Les nouveaux rapports au travail.

Le témoignage de Laurent Grandguillaume dans la Revue des Cadres CFDT N° 485 – Juin 2020.

La crise actuelle accélère la mutation des relations d’emploi et de travail portée par la révolution numérique. La polarisation entre salariés et indépendants est dépassée.
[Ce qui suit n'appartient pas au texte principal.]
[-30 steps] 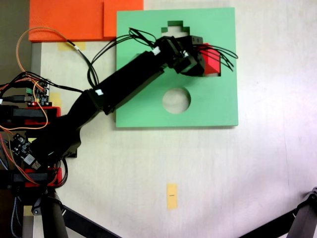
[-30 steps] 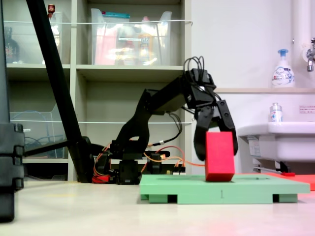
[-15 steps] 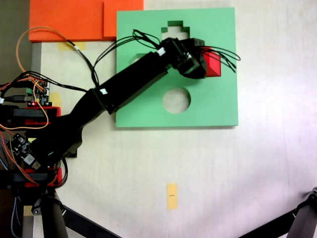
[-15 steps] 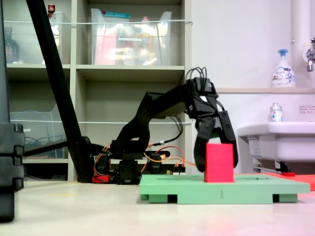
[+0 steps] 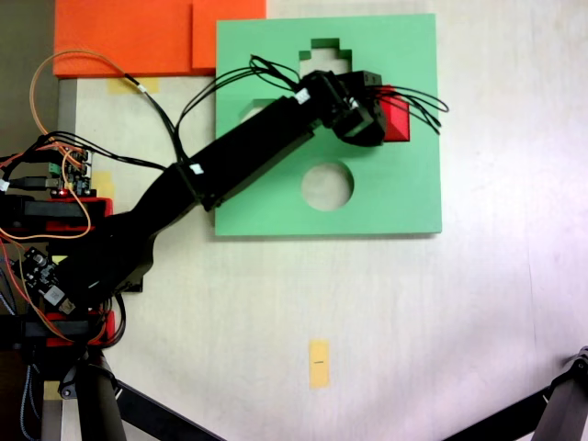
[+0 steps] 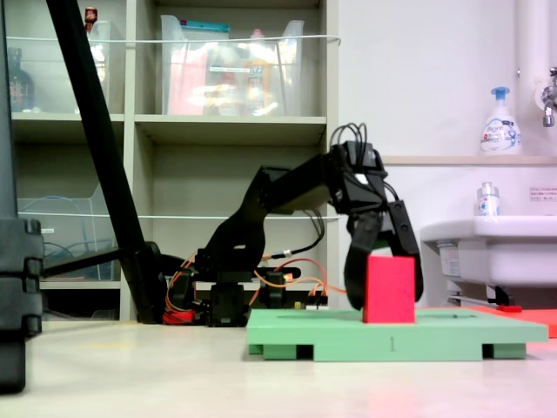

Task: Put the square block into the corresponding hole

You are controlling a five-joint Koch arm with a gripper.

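Observation:
The square block (image 5: 397, 118), a bright red foam piece, stands upright at the right-middle of the green foam board (image 5: 404, 197). Its lower part is sunk into the board, so the corresponding hole is hidden beneath it. In a fixed view from the side, the block (image 6: 389, 283) rises above the board (image 6: 331, 340), and my gripper (image 6: 386, 300) comes down from above with one finger on each side of it, shut on it. From above, the gripper (image 5: 375, 118) covers the block's left part.
The board also has a cross-shaped cut-out (image 5: 322, 48) and a rounded cut-out (image 5: 328, 186). Orange foam sheets (image 5: 138, 37) lie at the upper left, a yellow tag (image 5: 319, 363) below the board, and wiring and boards (image 5: 55, 175) at the arm's base. Tripod legs (image 5: 565, 404) cross the lower corners.
The block was tilted and higher; it has come down and straightened, sinking lower into the board. The gripper came down with it and then nearly stopped.

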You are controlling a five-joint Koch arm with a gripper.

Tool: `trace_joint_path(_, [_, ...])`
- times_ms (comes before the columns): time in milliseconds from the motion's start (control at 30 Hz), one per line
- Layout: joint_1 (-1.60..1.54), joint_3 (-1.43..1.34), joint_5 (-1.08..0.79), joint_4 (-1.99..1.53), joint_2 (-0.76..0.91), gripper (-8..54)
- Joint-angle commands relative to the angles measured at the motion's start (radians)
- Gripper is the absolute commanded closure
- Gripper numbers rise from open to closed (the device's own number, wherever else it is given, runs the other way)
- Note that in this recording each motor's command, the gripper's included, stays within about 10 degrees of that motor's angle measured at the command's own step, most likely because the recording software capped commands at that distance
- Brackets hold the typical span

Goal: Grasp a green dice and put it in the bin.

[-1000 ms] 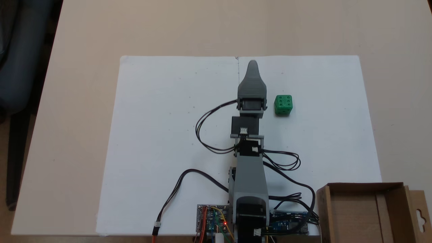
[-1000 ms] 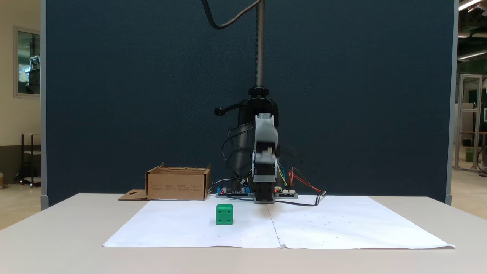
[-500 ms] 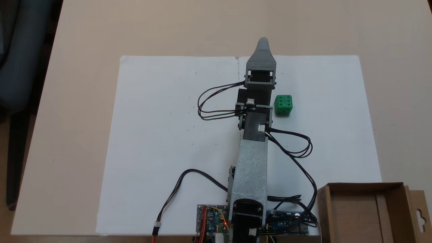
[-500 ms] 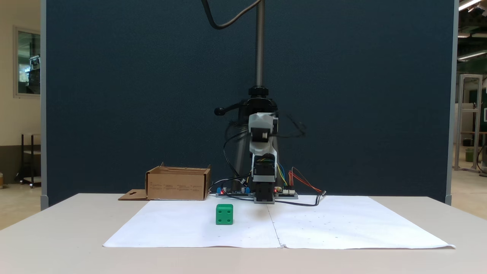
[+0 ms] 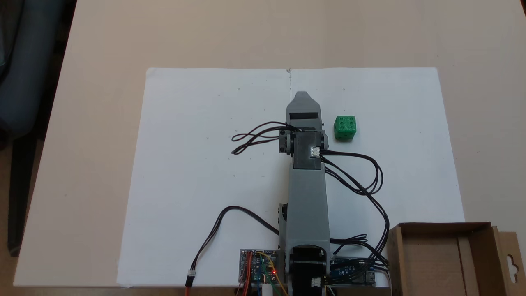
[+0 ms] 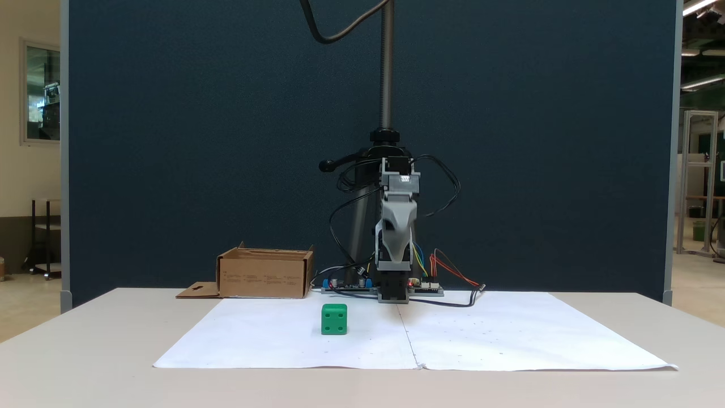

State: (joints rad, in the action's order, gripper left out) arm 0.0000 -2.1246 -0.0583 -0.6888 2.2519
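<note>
The pincer has drawn back from the upper frame edge toward centre; whether it is parted cannot be told. The green dice remains unmoved right of it, and the bin stays at lower right.

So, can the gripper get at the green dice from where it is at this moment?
Probably yes. The green dice sits alone on the white paper, with nothing between it and the gripper, which hangs above the paper, beside the dice.
</note>
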Motion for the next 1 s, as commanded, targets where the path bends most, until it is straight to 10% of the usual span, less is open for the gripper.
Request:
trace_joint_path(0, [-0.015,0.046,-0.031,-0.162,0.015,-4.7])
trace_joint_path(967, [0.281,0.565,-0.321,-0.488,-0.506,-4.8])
Ce que l’on appelait hier nouvelles formes d’emploi ont ouvert de multiples possibilités d’intermédiation, questionnant l’entreprise assise elle aussi sur le salariat.

M. Grandguillaume

La crise sanitaire oblige à repenser le travail pour s’adapter aux urgences, mais aussi pour innover et résister. Elle a accéléré le débat sur l’écologique, sur la nécessaire réduction des inégalités face à l’exclusion et à l’isolement social, sur le besoin de services publics efficients et sur l’utilité de refonder les politiques de l’emploi. Les débats se multiplient pour penser l’après dans les domaines de la transition écologique, du contrat social et de la relance économique, mais aussi sur la question des nouvelles médiations par les tiers de confiance dans une société fracturée par la défiance. Nous proposons ici d’aborder cette question sous l’angle du travail alors que le discours dominant depuis une décennie a été celui de la désintermédiation et de la critique virulente des corps intermédiaires. Les partenaires sociaux, les partis politiques, les associations subissent ainsi une forme puissante de défiance. Pour ma part, je crois que nous sommes dans une période de réintermédiation. Dans notre pays, l’entreprise et le travail en particulier restent des espaces de confiance comme le démontrent régulièrement les différentes enquêtes menées en la matière. C’est pourquoi il est essentiel de repenser la fraternité dans le collectif de travail à l’image des réflexions portées par Alain Supiot[1].